Heading into this season, Kenny Payne said he was not going to look at games as wins or losses, but as wins or learnings. By that standard, the Cardinals are on their way to becoming the smartest team in the country. Louisville is the first ACC team to start 0-5 since 1960 and scored less than 40 points in a game for the first time since 1948.

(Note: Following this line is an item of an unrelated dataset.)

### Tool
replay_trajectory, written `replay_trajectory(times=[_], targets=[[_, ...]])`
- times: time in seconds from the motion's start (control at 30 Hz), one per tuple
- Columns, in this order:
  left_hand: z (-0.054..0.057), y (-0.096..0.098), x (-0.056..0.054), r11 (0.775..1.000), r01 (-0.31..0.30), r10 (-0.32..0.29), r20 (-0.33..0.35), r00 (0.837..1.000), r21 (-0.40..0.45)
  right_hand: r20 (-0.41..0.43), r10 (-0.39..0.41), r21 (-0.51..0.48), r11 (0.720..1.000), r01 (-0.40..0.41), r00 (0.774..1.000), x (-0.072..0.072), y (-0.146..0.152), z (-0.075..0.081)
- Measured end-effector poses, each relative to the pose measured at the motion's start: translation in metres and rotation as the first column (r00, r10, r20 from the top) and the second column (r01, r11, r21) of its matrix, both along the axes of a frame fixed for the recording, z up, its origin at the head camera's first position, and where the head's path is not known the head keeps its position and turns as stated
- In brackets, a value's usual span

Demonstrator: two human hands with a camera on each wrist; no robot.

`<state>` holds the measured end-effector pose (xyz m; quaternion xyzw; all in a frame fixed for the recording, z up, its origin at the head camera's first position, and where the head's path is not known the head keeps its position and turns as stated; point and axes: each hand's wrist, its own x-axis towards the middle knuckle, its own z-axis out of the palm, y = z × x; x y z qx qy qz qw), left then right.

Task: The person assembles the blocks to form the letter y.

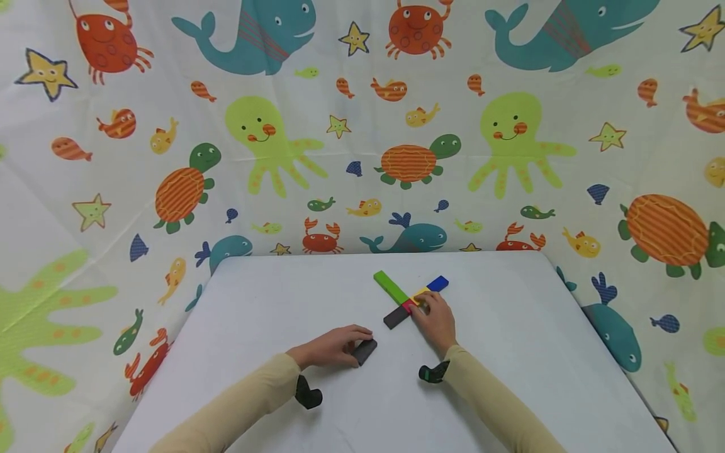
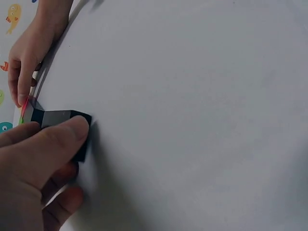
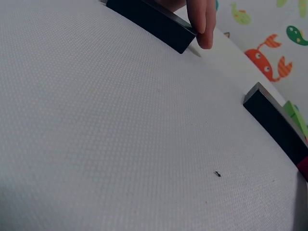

If you’re a Cardinals fan, it hurts too much to laugh and you’re too old to cry. Most of you. I hope. The thought of children looking at this is painful. These games should be accompanied by a parental advisory.

So what can be done? Here is the conflict. Kenny Payne says every day he tries to build a culture. He’s trying to figure out a way to do it.

The problem is, the culture he coached in is that you round up the best players available, pump them up, keep them positive, play them hard and hope the talent wins out in the end.

In Louisville, he doesn’t have the best players. No amount of encouragement will change that. You can change the culture all you want, but if you don’t have a leader, it’s going to be difficult.

Tuesday was much the same. As the next set of games promises to be. Still, he told Bob Valvano on his post-game Learfield Sports coaches Bob Drexler show on ESPN Radio that there were lessons to be learned.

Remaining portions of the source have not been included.